485 million wearable devices are expected to ship in 2018. In the not-so-distant future we will also get to see the perfect smartwatch. And then people will begin to buy them in droves. Employees will bring their wearables to the workplace. Businesses have to be prepared for this. Otherwise, they will have to contend with a complicated mess of unreliable security practices and compliance issues.
What problems will enterprises face when employees bring their own wearables?
Enterprises that have prepared themselves for this challenge may still find the management of smartwatches a bit complex. However, if they address the core problems with wearables, they will be able solve this issue. Remember that wearables are designed to enhance the functionality of existing devices. The Apple Watch has to be used with an iPad or an iPhone. In the same way, the Galaxy Wear has to be used with an Android tablet or phone.
Many wearable devices communicate through Bluetooth. This technology is inherently insecure. In the future, smartwatches and other wearable devices may also be able to connect to more than just mobile devices. When you consider this scenario, it is not hard to see the need to secure these devices properly.
Another problem is related to software. There aren’t many established security protocols for wearable devices. So, how can your organization prepare itself for the smartwatch revolution? Here are a few things you have to do.
Include wearable tech in your BYOD Policy
Your security policies should deal with issues such as unsafe applications, device authentication, and unsecured Bluetooth emitters.
Educate your employees
Your employees should be aware of the privacy problems created by wearable devices. Smartwatches, for example, can bypass a smartphone’s lock screen.

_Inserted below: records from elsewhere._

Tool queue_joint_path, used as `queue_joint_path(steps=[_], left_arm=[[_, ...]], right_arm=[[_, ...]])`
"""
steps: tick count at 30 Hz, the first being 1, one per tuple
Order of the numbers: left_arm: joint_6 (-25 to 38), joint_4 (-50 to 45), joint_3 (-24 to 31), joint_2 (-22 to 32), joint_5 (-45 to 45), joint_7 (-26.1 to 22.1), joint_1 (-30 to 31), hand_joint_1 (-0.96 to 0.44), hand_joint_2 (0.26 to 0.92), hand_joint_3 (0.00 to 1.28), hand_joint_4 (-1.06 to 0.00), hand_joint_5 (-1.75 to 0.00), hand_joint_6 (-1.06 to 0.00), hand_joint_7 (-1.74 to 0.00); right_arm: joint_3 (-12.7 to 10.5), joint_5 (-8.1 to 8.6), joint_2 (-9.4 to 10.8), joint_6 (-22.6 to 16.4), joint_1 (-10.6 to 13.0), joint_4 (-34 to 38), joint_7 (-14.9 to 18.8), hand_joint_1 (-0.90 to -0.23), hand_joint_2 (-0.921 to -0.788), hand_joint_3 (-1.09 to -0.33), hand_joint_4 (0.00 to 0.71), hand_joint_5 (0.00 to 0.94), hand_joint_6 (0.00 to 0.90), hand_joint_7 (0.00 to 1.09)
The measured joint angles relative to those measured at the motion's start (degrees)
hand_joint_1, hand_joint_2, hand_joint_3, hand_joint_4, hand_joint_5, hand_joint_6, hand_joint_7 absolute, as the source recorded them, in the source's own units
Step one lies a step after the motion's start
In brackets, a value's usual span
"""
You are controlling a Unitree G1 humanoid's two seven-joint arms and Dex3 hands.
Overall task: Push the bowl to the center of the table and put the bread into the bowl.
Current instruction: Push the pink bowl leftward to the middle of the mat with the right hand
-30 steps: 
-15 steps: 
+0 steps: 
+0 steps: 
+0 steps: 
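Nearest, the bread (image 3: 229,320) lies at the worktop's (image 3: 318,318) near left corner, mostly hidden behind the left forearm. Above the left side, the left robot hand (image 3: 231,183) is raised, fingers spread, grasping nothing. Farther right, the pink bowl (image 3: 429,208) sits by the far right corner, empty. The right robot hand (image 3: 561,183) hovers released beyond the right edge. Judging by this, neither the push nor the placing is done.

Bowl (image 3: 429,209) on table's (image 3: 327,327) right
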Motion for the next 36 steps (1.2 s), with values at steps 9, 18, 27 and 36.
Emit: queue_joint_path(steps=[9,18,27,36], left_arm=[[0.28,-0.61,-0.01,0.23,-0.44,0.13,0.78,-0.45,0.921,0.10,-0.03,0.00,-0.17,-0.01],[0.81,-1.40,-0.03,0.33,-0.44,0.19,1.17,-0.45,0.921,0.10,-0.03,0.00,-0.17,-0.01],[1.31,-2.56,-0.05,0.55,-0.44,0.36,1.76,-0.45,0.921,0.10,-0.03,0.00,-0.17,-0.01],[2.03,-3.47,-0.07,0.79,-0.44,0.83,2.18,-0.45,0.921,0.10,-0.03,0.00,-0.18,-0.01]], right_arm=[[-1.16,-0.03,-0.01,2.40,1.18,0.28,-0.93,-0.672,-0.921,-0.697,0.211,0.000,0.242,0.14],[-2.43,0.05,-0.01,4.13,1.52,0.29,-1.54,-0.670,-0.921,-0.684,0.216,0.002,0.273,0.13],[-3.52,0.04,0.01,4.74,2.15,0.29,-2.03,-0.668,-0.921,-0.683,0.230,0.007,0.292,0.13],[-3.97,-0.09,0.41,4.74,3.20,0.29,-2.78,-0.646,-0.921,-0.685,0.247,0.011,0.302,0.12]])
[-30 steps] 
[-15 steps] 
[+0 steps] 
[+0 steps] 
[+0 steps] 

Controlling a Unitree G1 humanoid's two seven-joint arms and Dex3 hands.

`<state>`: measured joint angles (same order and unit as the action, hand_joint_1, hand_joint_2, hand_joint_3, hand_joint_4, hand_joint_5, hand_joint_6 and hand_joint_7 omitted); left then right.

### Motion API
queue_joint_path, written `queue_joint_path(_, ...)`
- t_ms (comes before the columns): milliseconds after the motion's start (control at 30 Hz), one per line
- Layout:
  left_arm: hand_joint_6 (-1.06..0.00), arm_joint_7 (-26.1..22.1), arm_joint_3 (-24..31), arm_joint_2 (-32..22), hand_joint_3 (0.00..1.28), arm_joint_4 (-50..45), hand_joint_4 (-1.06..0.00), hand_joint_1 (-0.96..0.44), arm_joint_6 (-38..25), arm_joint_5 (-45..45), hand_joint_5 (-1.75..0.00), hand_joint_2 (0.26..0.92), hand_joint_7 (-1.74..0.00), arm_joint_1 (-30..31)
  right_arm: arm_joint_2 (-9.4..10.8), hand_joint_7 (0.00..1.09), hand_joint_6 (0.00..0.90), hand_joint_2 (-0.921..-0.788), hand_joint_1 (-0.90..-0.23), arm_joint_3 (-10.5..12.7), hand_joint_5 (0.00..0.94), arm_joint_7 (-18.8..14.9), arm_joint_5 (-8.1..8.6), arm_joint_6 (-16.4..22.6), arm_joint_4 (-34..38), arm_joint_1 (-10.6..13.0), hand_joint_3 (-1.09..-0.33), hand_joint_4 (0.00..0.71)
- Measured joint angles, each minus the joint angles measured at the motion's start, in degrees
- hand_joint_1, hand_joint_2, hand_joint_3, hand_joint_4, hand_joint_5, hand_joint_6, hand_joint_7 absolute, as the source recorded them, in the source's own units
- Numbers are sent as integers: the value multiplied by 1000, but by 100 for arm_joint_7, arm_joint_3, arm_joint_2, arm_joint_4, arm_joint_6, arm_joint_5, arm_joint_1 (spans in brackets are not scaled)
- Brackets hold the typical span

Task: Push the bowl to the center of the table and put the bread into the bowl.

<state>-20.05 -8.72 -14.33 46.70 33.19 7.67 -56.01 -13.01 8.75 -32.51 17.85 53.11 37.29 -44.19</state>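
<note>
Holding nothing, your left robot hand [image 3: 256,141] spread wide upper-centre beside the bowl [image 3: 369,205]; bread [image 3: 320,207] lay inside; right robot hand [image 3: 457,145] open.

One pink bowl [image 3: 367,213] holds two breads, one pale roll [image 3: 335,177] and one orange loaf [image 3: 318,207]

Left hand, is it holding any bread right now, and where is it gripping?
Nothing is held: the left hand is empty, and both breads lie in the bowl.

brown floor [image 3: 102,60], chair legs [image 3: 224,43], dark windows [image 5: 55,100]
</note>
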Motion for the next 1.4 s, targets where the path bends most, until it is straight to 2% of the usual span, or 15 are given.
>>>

The enterprise networks are already difficult to manage. The advent of wearable tech will make the situation even more complicated. You need a solution in place to monitor the flow of data through your corporate network. A large number of wearable apps ignore security and hence you have to monitor the apps used by your employees. If you can’t take the measures required to secure these apps, you have to prohibit their use.
Use the proper tools
To monitor, manage and secure all devices that your employees bring to the workplace, you have to incorporate a competent EMM solution. BlackBerry’s BES12 is an excellent enterprise mobility management solution that can take care of this situation.